SUPER IMPORTANT: Never use a grouped barplot as a substitute for boxplots. Boxplots are the better choice in showing the distribution of a continous outcome variable and comparing this outcome variable across different groups. Grouped barplots are better for count data.

Let’s create a grouped barplot to compare the mean relative abundance of bacterial phyla across different disease statuses. In `ggplot2`, we can use the `position = “dodge”` argument to create a grouped barplot:

df_rel_abund_phylum_pooled %>%
  ggplot(aes(x = phylum, y = mean_rel_abund, fill = disease_status)) +
  geom_bar(stat = "identity", position = "dodge", color = "black") +
  scale_fill_manual(
    values = c(
      "Normal" = "blue",
      "High Risk Normal" = "green",
      "Adenoma" = "yellow",
      "Adv Adenoma" = "orange", "Cancer" = "red"
    )
  ) +
  labs(
    title = "Mean Relative Abundance of Bacterial Phylums per Disease Status",
    x = "Phylum",
    y = "Mean Relative Abundance (%)",
    fill = "Disease Status"
  ) +
  ggthemes::theme_base()

Conclusion

In this article, we’ve explored three common visualization techniques for parts of a whole comparisons in ecology: treemaps, stacked barplots, and grouped barplots. We’ve demonstrated these techniques using a microbiome dataset from the human gut, showing how the composition of bacterial phyla varies across different disease statuses.

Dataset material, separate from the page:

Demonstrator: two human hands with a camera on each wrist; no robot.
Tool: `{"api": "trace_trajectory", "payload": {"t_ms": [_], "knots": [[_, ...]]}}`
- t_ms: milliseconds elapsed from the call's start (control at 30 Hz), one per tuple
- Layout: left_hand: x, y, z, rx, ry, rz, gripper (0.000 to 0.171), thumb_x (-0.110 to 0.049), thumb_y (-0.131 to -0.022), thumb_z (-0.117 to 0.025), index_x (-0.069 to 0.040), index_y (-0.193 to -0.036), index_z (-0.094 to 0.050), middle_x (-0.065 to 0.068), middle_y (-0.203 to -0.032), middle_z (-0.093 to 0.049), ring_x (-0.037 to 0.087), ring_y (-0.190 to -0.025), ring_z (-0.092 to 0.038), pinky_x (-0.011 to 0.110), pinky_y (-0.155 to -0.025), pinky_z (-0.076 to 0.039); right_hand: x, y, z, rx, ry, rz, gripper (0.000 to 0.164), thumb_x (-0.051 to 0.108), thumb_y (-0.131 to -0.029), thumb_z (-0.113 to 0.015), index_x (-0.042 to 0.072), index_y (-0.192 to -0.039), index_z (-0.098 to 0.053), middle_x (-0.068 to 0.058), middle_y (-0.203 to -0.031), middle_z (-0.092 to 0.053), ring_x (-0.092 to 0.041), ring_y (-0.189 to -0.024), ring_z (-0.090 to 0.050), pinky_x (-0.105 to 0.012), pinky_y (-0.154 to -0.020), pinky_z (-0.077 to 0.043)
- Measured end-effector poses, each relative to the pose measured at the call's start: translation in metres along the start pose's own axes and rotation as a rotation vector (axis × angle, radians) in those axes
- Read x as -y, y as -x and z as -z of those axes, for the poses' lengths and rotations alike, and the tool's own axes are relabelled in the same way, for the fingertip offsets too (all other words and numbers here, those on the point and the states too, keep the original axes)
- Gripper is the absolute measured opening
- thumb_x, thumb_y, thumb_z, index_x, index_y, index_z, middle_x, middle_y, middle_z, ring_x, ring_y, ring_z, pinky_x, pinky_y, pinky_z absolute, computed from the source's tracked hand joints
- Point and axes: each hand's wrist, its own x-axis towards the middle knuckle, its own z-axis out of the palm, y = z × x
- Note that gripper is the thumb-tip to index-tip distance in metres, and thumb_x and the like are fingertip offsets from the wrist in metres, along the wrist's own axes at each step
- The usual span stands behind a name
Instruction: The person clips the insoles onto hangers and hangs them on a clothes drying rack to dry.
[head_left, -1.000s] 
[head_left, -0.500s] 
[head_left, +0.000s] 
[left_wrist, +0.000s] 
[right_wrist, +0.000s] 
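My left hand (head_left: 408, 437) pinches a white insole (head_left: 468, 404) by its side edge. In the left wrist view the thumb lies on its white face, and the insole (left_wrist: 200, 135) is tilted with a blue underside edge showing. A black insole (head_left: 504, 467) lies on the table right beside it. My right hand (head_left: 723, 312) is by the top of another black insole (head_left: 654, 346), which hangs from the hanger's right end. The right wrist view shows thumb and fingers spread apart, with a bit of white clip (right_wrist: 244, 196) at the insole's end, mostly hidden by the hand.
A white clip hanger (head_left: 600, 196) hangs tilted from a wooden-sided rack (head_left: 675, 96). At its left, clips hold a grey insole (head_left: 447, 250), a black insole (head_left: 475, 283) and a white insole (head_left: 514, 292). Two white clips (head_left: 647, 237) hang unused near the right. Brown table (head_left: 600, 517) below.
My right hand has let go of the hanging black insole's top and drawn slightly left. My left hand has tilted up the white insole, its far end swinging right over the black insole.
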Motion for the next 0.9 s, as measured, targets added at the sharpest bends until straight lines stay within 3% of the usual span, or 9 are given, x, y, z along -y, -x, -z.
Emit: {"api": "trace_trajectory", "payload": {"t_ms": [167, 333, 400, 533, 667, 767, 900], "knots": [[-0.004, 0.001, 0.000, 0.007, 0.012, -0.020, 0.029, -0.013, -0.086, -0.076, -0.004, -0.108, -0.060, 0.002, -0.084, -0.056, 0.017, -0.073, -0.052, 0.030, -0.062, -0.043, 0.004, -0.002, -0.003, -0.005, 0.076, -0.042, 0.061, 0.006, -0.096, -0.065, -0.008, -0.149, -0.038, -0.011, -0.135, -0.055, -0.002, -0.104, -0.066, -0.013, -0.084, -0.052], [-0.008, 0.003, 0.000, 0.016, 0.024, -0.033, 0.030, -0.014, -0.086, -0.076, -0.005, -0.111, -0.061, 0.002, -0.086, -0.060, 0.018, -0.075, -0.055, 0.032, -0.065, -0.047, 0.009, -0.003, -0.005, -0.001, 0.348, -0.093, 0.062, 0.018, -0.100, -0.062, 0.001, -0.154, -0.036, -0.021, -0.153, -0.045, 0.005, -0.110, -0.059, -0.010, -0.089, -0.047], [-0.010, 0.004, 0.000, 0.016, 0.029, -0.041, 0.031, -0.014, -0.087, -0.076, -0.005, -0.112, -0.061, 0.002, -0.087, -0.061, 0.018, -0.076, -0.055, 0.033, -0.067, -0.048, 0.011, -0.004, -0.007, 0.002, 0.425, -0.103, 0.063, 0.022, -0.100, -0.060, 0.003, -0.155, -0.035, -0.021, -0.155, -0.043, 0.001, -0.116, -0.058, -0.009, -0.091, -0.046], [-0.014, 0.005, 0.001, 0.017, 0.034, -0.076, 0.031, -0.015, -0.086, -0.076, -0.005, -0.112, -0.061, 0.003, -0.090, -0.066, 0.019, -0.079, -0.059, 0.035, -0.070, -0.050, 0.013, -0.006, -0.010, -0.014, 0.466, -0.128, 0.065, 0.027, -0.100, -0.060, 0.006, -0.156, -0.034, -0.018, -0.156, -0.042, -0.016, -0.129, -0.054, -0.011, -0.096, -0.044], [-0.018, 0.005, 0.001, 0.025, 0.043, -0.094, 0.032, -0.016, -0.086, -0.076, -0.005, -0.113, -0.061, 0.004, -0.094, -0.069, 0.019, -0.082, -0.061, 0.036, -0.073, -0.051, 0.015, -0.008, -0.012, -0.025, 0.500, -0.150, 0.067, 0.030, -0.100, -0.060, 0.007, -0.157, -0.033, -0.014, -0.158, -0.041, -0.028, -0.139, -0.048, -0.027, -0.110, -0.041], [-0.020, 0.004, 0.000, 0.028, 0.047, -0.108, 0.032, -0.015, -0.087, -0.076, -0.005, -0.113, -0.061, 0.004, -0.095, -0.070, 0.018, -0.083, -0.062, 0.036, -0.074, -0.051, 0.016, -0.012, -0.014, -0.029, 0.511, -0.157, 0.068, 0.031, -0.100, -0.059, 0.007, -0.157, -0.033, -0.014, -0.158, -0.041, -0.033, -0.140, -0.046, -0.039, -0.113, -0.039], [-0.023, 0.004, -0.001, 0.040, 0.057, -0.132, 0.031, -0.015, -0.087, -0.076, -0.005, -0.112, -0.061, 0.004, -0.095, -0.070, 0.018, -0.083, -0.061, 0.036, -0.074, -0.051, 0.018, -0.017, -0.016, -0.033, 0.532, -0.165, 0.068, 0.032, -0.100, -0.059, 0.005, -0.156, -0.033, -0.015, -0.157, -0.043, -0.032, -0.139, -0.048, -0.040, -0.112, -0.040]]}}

Each visualization technique has its strengths:

  • Treemaps are excellent for visualizing hierarchical data and showing proportions through nested rectangles.
  • Stacked barplots are great for showing the proportions of different components within each category, especially when proportions add up to 100%.
  • Grouped barplots are ideal for comparing the same components across different groups.

There are many other visualization techniques that can be used for parts of a whole comparisons in ecology, including:

  • Heatmaps: Show the abundance of components across samples using color intensity
  • Scatter plots: Show the relationship between different components
  • Dendrograms: Show hierarchical relationships between samples based on their composition

The choice of visualization technique depends on the specific question you’re trying to answer and the characteristics of your data. By using a combination of these techniques, you can gain a comprehensive understanding of the composition and structure of ecological communities.